→ **What you should do**:
Tally how many lines of these entries hold the string "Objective". Return the number alone.
=== Section Start ===
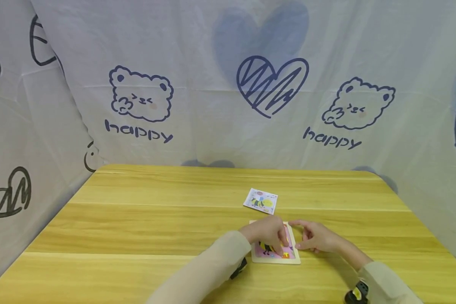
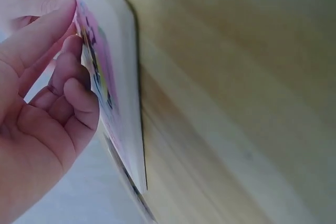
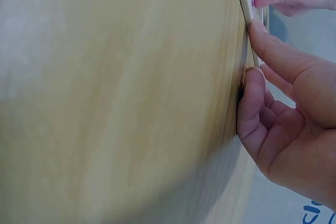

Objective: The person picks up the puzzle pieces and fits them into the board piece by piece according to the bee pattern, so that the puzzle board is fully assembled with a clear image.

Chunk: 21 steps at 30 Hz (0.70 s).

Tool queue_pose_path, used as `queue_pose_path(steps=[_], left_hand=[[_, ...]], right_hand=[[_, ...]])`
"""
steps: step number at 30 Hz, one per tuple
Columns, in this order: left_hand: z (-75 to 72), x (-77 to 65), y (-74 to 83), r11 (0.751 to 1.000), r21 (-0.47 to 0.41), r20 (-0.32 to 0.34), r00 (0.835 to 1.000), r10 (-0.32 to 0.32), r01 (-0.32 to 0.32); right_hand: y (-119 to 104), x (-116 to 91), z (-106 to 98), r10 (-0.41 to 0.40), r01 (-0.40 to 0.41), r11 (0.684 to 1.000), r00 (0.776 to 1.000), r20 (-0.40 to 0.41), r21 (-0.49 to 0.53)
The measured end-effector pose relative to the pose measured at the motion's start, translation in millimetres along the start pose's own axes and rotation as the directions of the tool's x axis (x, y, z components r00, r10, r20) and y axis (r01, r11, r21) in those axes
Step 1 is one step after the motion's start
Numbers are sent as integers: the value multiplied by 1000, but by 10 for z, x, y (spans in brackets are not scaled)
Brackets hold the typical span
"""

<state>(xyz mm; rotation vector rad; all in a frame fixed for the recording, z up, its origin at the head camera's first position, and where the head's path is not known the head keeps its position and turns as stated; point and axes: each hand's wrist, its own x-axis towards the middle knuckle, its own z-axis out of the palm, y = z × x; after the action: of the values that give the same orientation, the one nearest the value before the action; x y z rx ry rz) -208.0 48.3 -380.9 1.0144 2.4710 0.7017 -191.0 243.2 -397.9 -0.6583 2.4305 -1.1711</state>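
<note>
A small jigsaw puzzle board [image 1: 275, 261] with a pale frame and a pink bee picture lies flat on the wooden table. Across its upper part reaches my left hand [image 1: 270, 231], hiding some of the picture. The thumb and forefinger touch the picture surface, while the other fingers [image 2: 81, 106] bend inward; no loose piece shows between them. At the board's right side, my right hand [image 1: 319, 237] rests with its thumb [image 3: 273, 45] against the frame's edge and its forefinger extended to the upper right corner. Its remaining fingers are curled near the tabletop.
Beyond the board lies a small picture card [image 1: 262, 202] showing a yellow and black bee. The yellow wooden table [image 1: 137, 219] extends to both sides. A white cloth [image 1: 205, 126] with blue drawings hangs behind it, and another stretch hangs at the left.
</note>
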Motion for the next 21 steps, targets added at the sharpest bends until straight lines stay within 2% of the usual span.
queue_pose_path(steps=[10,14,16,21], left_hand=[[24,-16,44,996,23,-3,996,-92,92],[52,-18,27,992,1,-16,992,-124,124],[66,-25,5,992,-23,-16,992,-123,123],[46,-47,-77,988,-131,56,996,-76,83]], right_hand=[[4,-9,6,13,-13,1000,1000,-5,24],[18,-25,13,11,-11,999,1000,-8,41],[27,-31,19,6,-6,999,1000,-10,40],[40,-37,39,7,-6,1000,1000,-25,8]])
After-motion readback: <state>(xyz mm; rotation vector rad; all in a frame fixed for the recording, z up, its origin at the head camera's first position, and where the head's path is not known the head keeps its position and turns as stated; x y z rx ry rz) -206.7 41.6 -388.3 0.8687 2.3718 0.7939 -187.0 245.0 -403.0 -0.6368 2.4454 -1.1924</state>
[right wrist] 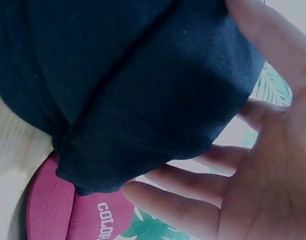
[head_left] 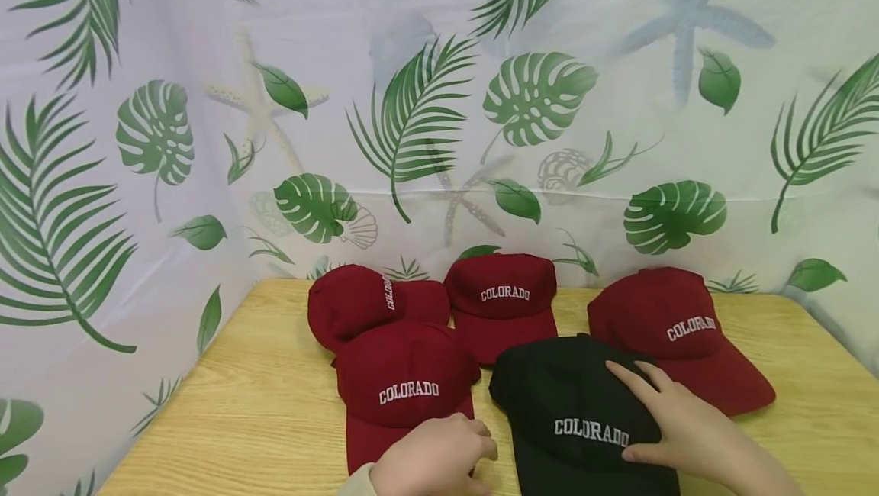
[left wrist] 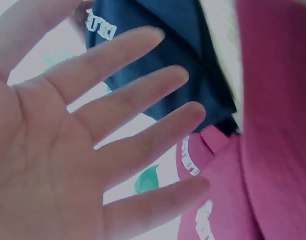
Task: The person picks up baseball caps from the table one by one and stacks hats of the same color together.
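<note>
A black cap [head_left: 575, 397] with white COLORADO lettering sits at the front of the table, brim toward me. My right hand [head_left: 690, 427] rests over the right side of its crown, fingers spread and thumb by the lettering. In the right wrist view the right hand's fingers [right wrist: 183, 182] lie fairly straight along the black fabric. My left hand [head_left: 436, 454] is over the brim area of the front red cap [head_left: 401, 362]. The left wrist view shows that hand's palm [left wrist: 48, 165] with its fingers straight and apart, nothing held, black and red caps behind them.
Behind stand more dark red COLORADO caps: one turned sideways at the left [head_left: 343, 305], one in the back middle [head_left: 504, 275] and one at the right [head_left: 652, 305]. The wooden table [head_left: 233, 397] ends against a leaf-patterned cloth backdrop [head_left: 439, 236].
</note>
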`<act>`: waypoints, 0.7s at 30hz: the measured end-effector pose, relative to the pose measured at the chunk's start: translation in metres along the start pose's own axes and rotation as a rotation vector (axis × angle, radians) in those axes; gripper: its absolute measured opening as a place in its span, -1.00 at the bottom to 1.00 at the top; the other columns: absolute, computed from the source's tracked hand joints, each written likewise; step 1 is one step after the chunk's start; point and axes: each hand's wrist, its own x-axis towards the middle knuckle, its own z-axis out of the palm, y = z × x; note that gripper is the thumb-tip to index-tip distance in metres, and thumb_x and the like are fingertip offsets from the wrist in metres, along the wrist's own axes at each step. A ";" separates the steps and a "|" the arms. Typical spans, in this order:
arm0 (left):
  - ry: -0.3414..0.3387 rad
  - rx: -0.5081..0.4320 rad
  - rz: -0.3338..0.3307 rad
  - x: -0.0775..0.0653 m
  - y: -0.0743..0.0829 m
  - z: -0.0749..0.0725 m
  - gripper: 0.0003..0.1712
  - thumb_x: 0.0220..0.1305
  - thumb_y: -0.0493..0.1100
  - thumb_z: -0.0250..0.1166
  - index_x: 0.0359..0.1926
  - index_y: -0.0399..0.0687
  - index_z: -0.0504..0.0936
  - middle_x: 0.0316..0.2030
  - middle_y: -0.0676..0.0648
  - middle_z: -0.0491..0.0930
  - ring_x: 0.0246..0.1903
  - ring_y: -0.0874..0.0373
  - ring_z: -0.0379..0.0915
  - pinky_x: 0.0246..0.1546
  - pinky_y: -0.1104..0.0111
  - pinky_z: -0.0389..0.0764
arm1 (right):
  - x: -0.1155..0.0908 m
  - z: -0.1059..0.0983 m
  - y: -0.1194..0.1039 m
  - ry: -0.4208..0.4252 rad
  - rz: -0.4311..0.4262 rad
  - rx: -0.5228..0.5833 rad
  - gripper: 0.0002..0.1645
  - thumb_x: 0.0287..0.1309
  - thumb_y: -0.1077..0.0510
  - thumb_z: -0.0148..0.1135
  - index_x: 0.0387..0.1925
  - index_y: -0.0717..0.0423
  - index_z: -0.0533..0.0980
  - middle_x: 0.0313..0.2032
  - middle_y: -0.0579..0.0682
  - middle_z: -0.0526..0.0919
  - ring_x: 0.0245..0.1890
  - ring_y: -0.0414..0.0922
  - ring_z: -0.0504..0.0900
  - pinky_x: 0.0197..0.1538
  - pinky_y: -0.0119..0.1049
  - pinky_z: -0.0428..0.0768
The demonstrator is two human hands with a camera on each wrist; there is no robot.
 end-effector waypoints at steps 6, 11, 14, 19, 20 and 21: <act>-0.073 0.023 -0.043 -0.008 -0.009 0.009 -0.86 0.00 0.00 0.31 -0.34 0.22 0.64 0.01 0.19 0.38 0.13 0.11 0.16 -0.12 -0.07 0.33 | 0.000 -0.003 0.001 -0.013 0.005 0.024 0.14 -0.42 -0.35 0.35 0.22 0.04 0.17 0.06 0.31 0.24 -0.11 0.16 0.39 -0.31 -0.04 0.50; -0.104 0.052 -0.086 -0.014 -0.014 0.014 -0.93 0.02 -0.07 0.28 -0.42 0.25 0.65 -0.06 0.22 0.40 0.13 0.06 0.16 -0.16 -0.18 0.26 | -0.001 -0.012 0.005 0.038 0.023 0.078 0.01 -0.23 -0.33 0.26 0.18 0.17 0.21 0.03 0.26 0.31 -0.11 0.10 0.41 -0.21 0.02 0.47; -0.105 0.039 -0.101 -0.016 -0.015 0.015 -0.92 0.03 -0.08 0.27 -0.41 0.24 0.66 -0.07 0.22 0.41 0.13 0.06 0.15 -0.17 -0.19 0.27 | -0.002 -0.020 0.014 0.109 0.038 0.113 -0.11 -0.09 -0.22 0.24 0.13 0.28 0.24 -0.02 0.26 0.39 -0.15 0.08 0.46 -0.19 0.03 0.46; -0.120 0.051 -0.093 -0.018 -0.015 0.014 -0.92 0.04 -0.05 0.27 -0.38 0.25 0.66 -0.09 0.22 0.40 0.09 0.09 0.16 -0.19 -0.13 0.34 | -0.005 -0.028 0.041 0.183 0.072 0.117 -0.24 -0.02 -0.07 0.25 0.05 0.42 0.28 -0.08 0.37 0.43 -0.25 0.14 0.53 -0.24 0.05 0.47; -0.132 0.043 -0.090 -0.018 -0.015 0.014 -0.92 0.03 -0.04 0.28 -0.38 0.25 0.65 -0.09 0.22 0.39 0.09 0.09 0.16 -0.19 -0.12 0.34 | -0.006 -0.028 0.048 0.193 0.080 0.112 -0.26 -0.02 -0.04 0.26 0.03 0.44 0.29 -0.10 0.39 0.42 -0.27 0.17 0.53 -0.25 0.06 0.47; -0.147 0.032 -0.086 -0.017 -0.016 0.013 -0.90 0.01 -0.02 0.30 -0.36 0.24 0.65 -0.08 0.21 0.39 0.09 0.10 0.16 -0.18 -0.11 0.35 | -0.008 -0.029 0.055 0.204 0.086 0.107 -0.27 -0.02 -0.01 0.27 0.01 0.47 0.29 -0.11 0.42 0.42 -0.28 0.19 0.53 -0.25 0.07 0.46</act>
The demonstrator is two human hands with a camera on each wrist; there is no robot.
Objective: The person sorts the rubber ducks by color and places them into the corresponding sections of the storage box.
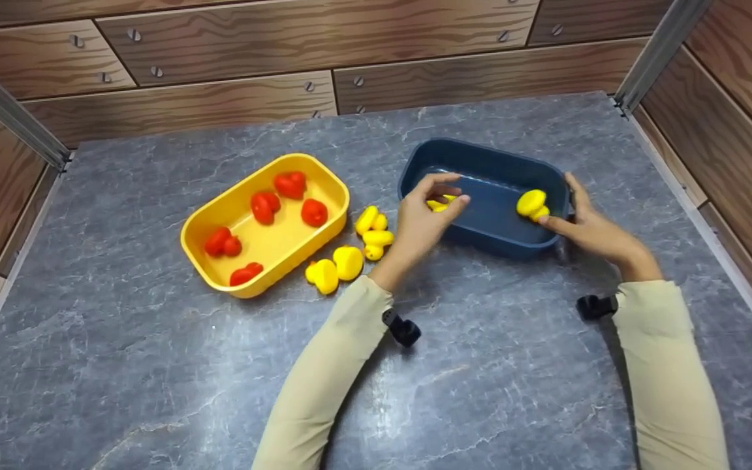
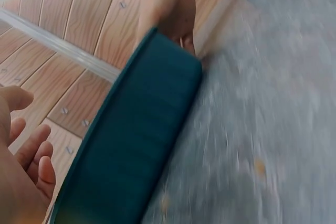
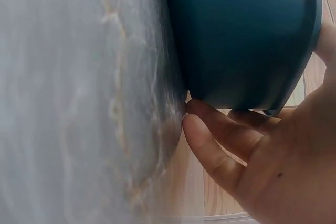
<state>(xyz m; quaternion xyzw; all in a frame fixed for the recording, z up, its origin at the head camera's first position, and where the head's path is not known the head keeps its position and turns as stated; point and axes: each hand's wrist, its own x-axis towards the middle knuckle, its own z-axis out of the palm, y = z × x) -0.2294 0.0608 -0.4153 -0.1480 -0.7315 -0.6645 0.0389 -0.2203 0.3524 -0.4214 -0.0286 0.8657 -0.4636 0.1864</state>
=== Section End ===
→ **Response box**:
2